Preferred syntax for one-command-per-line job arrays

pjvandehaar commented 6 years ago

Option 1: (used by https://github.com/statgen/SLURM-examples/blob/master/job-array-one-command-per-line)

#!/bin/bash
#SBATCH --array=1-2
declare -a commands
commands[1]="Rscript myscript.R input_file_A.txt"
commands[2]="Rscript myscript.R input_file_B.txt"
bash -c "${commands[${SLURM_ARRAY_TASK_ID}]}"

Option 2:

#!/bin/bash
#SBATCH --array=1-2
commands=(
"Rscript myscript.R input_file_A.txt"
"Rscript myscript.R input_file_B.txt"
)
bash -c "${commands[${SLURM_ARRAY_TASK_ID}]}"

Option 3:

#!/bin/bash
#SBATCH --array=1-2
read -d '' commands <<'EOF'
Rscript myscript.R input_file_A.txt
Rscript myscript.R input_file_B.txt
EOF
echo "$commands" | sed -n ${SLURM_ARRAY_TASK_ID}p | bash

Option 4: somewhere there's a script (maybe written by Terry?) that does this.

dtaliun commented 6 years ago

I think option 1 is better, because:

It is more easy to see which commands failed. E.g. imagine job5 failed. With grep -F "[5]" command you can quickly jump into the executed command line. This is not so straightforward with options 2 and 3.
slrum log files are named using job number within job array. Given this. if you see slurm-123845_5.out, then i know that this is output from grep -F "[5]" command.

dtaliun commented 6 years ago

I would change bash -c "${commands[${SLURM_ARRAY_TASK_ID}]}" to eval ${commands[${SLURM_ARRAY_TASK_ID}]}

dtaliun commented 6 years ago

slurm scripts are limited to 4Mb. If thousand of jobs a listed in such manner and the command lines are long, then i recommend to save symbols. E.g. instead of commands just use c or j or any single letter. Make R script (or python) executable, to avoid repeating Rscript. Ant etc.

abecasis commented 6 years ago

Is there a way to generalize the syntax so it is possible to eventually replace SLURM with another scheduler?

Goncalo

On Wed, Jul 12, 2017 at 12:57 PM, dtaliun notifications@github.com wrote:

slurm scripts are limited to 4Mb. If thousand of jobs a listed in such manner and the command lines are long, then i recommend to save symbols. E.g. instead of commands just use c or j or any single letter. Make R script (or python) executable, to avoid repeating Rscript. Ant etc.

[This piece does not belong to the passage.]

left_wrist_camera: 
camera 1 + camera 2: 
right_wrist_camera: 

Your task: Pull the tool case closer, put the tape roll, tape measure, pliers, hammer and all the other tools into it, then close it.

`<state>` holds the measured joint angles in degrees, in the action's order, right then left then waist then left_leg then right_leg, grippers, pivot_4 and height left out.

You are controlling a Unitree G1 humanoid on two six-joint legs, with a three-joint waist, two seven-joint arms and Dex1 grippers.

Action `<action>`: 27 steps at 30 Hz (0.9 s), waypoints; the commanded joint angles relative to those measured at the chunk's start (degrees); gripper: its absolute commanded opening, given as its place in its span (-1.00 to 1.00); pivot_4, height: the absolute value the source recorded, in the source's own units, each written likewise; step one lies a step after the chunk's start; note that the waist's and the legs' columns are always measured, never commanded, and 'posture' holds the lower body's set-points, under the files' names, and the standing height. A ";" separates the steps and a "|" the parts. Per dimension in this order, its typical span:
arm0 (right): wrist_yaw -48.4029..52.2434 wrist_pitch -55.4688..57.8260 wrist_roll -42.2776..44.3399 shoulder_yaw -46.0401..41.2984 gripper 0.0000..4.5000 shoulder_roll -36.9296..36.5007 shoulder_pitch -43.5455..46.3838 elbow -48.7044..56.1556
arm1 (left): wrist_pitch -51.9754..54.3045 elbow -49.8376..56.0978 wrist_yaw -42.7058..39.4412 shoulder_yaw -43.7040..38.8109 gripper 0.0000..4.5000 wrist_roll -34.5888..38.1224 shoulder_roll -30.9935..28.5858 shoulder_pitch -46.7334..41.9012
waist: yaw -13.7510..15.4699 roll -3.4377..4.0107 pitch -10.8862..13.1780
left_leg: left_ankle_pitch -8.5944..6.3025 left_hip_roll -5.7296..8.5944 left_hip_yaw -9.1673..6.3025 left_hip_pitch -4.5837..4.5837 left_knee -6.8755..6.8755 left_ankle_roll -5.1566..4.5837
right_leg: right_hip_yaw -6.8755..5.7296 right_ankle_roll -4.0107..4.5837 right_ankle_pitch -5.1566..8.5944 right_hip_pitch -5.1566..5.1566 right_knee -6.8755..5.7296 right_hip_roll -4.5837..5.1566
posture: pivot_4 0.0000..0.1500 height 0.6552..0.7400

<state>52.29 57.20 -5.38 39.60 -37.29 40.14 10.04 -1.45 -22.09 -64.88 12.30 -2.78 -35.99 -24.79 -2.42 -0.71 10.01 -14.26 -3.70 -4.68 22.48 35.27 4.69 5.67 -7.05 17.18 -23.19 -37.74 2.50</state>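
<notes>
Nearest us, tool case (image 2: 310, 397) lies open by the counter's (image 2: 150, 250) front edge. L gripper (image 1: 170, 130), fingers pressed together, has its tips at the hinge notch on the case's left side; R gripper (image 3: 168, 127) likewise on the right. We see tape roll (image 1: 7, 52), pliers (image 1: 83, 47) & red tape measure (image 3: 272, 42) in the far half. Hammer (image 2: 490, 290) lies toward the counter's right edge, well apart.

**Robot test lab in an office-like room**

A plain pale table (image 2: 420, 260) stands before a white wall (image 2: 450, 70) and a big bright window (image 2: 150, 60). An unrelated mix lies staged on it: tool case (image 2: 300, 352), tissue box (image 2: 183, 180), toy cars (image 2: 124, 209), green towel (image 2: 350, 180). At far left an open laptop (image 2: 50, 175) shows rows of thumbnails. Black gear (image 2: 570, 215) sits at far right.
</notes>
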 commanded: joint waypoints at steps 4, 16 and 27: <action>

— You are receiving this because you are subscribed to this thread. Reply to this email directly, view it on GitHub https://github.com/statgen/SLURM-examples/issues/5#issuecomment-314831642, or mute the thread https://github.com/notifications/unsubscribe-auth/ABCoUP9RN3YY7MBrbnIi2ml0EzNRW6Fqks5sNPr2gaJpZM4OV5mM .

schelcj commented 6 years ago

I've been recommending putting the commands into a separate file, one per line, then using head/tail to pull lines out like this:

srun $(head -n $SLURM_ARRAY_TASK_ID cmds.txt | tail -n 1)

This can also be done with sed like:

srun $(sed -n ${SLURM_ARRAY_TASK_ID}p cmds.txt)

* i've seen odd results with the sed command on some systems

This is pretty generalized as is but most national sites are moving to Slurm, as is Flux/ARC-TS. Any other scheduling system will have the same requirements for users to adapt to. What is the drive to replace slurm? What would you like to gain from another scheduler?

ps: i have a branch in this repo with array job examples but i have not completed the docs

dtaliun commented 6 years ago

Yes, this syntax is also ok for PBS on flux (only names of env. variables are different).

schelcj commented 6 years ago

Also, using head/tail or sed makes it not bash specific.

abecasis commented 6 years ago

There's no drive to replace slurm, but we want anyone to be able to setup a PheWeb instance and most people who might do that won't be running slurm.

It would be nice to be able to adapt the code minimally to add support for other schedulers as needed.

We are not going to have widespread deployment of pheweb if each instance requires slurm.

Goncalo

Sent from my iPhone

On Jul 12, 2017, at 1:26 PM, Chris Scheller notifications@github.com wrote:

I've been recommending putting the commands into a separate file, one per line, then using head/tail to pull lines out like this:

srun $(head -n $SLURM_ARRAY_TASK_ID cmds.txt | tail -n 1) This can also be done with sed like:

srun $(sed -n ${SLURM_ARRAY_TASK_ID}p cmds.txt)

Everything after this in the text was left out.